• _DIRECTIONS FOR THIS TASK_:
Locate the string "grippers" throughout the material and copy every line in which it occurs.

• _DATASET CONTENT_:
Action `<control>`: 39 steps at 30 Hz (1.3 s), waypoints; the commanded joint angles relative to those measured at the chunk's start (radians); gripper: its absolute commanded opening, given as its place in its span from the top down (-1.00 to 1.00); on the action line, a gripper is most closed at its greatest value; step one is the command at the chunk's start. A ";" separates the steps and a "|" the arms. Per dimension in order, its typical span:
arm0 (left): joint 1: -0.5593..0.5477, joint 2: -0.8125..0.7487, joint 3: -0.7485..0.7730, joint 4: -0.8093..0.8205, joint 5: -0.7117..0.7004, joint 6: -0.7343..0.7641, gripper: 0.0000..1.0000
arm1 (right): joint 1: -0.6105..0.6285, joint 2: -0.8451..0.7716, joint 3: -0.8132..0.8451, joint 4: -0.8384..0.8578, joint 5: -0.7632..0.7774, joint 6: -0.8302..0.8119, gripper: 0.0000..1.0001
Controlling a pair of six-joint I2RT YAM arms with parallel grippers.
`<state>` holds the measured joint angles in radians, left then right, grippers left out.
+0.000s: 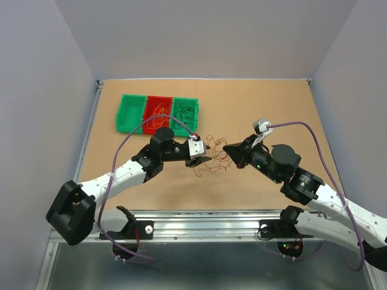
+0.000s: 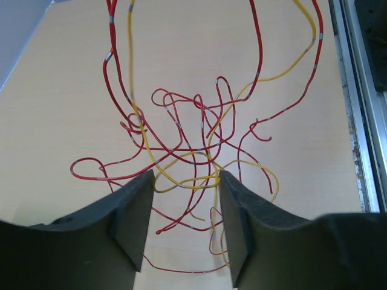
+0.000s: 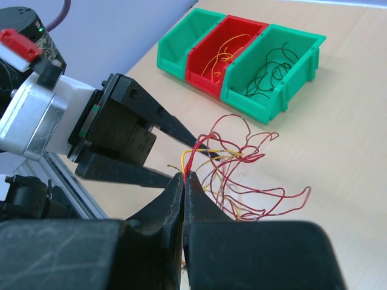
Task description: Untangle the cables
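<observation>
Tan tabletop (image 1: 272, 115) lay under both arms. At its middle, the right gripper (image 3: 183, 181) was pinched tight on red and yellow strands of the cables (image 1: 214, 158). The left gripper (image 2: 184, 184) stood with jaws apart, straddling the same clump. Beyond sat 3 bins (image 1: 158, 113), 2 of them holding more wires.

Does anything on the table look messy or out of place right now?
Yes: a knotted wire clump of red and yellow strands sits outside the bins. The right gripper pinches some strands; the left gripper straddles it, open.
</observation>
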<state>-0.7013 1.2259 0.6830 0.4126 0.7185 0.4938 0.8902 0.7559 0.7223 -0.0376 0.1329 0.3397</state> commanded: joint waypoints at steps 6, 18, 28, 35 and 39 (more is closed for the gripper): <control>-0.009 0.044 0.066 0.009 -0.011 0.017 1.00 | 0.000 -0.013 -0.024 0.065 0.014 -0.001 0.99; 0.042 -0.049 0.007 0.087 -0.235 -0.046 1.00 | 0.000 -0.073 -0.047 -0.013 0.395 0.085 0.60; 0.236 -0.034 0.039 0.098 -0.120 -0.146 1.00 | 0.000 -0.162 -0.054 -0.096 0.614 0.148 0.99; 0.237 -0.094 0.030 0.077 0.039 -0.120 1.00 | 0.000 -0.034 -0.011 -0.081 0.351 0.055 -0.56; 0.233 -0.124 0.064 0.011 0.148 -0.115 1.00 | 0.000 0.118 0.020 -0.048 0.216 -0.005 -0.37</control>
<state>-0.4633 1.1606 0.6964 0.4339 0.7193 0.3790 0.8902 0.7845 0.6750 -0.1230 0.4973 0.4046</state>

• _TASK ANSWER_:
Controlling a pair of six-joint I2RT YAM arms with parallel grippers.
`<state>` holds the measured joint angles in radians, left then right, grippers left out.

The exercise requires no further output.